| What is required |
Begin at the line containing "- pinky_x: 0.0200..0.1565" in the data below and go on through the line containing "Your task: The", repeating each line exactly; include both ends and no other line.

□ □ □ □ □ □ □

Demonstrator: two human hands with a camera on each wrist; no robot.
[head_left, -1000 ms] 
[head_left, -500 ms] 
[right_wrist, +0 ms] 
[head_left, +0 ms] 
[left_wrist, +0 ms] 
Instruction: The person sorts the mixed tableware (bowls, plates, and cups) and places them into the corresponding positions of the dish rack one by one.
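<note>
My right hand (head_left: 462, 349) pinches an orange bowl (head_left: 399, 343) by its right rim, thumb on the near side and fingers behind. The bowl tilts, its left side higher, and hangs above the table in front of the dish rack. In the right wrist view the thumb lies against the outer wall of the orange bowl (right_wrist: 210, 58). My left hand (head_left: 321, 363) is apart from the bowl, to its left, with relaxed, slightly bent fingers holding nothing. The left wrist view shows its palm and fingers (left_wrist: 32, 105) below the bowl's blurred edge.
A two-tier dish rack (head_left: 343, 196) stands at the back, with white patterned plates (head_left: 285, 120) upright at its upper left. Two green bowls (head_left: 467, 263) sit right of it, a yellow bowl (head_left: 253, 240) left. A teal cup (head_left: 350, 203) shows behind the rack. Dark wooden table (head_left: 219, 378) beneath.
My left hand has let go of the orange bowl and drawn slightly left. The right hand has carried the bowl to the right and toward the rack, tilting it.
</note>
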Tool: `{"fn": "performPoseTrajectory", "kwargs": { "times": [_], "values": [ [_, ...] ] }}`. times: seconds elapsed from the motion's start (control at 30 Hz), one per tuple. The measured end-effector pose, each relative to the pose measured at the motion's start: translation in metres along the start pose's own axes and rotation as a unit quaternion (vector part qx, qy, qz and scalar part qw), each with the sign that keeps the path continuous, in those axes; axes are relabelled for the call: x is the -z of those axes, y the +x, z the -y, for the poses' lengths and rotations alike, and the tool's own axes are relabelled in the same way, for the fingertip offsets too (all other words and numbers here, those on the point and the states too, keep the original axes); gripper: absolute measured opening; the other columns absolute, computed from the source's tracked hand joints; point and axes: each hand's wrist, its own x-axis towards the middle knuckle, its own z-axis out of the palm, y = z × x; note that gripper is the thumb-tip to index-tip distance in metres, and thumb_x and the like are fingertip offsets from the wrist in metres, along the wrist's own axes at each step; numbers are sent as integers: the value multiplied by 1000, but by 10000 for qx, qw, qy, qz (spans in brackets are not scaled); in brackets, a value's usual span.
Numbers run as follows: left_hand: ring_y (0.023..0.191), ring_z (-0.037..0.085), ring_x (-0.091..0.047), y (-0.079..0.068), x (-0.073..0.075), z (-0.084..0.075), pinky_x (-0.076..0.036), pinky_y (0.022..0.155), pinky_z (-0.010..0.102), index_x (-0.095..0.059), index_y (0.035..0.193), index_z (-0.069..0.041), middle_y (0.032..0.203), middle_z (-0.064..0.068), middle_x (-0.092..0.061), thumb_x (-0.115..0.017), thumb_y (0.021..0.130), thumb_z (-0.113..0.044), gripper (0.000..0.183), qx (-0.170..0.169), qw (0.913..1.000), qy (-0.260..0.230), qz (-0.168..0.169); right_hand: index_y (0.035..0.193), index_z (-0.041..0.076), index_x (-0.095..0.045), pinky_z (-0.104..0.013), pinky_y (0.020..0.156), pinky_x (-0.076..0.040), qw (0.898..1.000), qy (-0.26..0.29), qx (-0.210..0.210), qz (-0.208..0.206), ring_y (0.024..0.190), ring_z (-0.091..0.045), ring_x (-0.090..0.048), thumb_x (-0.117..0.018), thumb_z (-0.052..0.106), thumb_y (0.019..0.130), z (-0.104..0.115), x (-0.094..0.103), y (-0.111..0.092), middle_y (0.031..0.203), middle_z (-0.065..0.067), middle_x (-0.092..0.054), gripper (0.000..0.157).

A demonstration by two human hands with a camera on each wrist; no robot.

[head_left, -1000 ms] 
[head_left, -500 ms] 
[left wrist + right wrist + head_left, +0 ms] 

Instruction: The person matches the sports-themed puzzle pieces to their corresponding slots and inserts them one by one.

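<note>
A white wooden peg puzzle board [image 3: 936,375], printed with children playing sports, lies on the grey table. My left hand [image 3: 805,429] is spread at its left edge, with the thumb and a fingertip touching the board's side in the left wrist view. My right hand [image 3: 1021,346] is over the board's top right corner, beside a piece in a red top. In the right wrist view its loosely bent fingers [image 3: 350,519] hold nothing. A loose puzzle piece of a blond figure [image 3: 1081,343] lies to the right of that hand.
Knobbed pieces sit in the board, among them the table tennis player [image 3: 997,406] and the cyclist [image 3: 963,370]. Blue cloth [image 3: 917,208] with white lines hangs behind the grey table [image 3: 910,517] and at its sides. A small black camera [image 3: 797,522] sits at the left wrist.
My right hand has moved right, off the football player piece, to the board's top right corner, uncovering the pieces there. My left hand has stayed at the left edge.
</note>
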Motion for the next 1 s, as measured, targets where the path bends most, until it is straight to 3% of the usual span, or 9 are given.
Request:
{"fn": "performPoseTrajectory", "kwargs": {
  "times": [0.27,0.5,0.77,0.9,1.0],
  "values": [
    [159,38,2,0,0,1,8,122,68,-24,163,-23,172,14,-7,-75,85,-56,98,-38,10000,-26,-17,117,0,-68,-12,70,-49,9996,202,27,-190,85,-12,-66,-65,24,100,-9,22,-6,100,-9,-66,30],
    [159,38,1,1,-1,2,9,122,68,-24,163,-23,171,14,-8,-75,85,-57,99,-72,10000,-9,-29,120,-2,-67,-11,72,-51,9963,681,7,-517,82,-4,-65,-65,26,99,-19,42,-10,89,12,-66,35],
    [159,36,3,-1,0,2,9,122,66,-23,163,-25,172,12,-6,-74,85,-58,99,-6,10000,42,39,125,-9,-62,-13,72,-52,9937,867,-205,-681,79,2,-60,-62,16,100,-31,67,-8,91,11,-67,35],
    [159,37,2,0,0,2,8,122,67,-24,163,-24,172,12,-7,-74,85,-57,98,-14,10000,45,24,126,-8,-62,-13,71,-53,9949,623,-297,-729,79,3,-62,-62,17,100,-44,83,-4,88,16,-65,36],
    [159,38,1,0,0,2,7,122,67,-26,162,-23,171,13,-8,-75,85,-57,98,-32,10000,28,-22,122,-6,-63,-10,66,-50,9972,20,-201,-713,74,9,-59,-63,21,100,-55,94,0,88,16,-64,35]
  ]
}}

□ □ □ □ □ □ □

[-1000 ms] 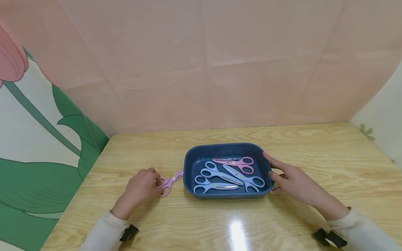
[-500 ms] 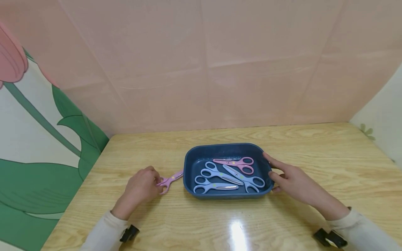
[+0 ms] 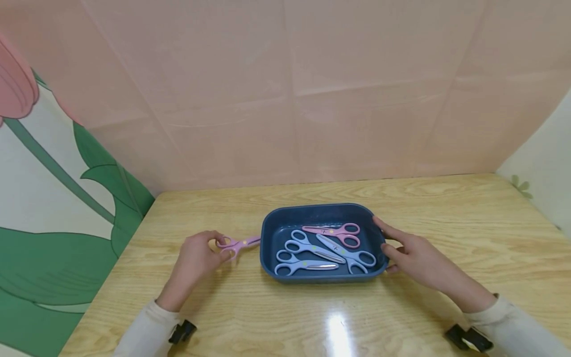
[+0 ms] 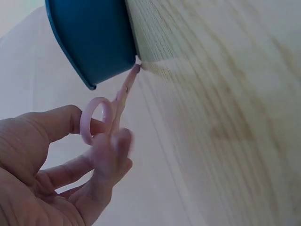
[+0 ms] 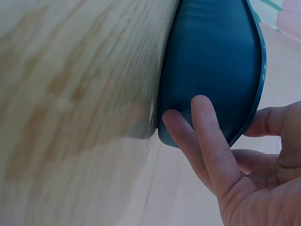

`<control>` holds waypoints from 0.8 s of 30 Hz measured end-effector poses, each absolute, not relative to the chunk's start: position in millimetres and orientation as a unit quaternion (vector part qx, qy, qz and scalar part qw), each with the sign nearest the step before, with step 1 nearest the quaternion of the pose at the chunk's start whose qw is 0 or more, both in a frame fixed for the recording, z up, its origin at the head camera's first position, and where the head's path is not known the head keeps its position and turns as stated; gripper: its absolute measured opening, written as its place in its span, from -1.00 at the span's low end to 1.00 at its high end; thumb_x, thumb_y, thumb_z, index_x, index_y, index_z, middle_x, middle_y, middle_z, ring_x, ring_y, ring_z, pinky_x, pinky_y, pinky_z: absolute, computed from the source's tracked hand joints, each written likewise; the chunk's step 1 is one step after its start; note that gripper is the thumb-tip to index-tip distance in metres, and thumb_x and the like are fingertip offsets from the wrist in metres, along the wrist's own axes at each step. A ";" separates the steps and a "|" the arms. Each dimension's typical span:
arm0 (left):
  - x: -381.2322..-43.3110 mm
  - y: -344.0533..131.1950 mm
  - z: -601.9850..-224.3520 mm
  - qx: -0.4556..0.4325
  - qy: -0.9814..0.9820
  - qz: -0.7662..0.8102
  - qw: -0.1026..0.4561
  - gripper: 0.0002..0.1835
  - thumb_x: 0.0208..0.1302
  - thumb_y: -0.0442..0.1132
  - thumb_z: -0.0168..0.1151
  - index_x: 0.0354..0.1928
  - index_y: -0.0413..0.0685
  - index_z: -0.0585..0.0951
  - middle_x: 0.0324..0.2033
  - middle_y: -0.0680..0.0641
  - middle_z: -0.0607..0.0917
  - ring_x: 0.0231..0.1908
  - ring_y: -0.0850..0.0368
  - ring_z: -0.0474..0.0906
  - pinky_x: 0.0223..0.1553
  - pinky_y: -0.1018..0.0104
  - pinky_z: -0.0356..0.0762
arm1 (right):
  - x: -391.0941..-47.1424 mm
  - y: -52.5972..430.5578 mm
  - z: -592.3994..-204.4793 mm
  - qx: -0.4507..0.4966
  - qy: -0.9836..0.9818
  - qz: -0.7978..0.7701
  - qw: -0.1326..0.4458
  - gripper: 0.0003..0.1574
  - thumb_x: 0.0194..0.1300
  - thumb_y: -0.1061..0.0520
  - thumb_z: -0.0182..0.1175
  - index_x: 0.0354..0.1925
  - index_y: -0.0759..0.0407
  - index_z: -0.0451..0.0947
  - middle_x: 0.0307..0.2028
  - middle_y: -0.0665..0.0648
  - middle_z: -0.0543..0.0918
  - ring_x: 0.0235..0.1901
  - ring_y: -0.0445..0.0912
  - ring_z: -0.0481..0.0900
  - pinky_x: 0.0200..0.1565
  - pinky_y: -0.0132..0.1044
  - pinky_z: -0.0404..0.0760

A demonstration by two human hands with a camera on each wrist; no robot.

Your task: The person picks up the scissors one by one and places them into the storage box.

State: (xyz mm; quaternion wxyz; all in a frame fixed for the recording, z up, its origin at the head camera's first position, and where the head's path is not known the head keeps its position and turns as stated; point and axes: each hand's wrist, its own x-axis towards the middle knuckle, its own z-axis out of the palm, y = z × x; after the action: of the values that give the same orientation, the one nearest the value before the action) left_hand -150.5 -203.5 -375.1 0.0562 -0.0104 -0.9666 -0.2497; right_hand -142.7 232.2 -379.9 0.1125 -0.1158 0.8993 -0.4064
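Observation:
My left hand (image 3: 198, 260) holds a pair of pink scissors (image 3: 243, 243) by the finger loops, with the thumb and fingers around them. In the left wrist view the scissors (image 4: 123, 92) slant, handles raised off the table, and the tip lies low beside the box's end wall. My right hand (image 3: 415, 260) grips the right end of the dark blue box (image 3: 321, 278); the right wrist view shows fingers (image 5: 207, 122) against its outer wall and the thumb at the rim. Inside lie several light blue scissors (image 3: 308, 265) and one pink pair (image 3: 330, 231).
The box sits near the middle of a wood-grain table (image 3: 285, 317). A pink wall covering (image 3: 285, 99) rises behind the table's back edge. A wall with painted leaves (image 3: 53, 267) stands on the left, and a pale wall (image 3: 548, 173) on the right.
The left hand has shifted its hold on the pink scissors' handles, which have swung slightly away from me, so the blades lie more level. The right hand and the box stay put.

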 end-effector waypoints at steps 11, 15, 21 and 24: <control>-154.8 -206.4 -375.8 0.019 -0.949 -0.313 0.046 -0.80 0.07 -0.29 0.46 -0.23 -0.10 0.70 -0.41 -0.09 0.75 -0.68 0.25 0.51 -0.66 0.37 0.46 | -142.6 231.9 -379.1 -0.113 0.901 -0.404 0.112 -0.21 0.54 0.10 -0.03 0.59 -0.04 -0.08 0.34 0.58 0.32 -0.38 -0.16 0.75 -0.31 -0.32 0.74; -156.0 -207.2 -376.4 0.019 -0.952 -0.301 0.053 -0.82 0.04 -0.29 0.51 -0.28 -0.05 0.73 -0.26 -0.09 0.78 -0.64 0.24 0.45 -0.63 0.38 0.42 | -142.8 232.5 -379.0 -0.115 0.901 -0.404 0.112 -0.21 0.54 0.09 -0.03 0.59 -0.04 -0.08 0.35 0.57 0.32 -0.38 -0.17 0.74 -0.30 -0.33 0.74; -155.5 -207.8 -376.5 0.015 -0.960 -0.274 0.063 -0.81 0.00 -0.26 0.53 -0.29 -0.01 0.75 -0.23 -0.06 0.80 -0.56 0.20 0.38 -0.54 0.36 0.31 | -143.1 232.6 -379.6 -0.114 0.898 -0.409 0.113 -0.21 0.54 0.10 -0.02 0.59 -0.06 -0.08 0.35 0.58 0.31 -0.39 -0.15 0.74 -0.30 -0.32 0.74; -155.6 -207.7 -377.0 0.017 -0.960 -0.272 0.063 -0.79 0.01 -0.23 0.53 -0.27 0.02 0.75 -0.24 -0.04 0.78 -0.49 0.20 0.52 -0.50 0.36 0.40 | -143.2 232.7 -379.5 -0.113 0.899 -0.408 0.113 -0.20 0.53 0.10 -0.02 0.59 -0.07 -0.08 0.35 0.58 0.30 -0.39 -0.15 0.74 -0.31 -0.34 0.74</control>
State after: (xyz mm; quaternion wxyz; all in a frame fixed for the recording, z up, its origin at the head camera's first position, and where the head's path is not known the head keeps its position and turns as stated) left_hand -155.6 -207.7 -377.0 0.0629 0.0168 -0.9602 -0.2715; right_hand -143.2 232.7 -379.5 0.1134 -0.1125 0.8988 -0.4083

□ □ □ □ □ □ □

| Exercise answer |
  - pinky_x: 0.0200..0.1565
  - pinky_y: -0.0132..0.1044
  - pinky_z: -0.0404..0.0760

A demonstration by two human hands with a camera on each wrist; no robot.

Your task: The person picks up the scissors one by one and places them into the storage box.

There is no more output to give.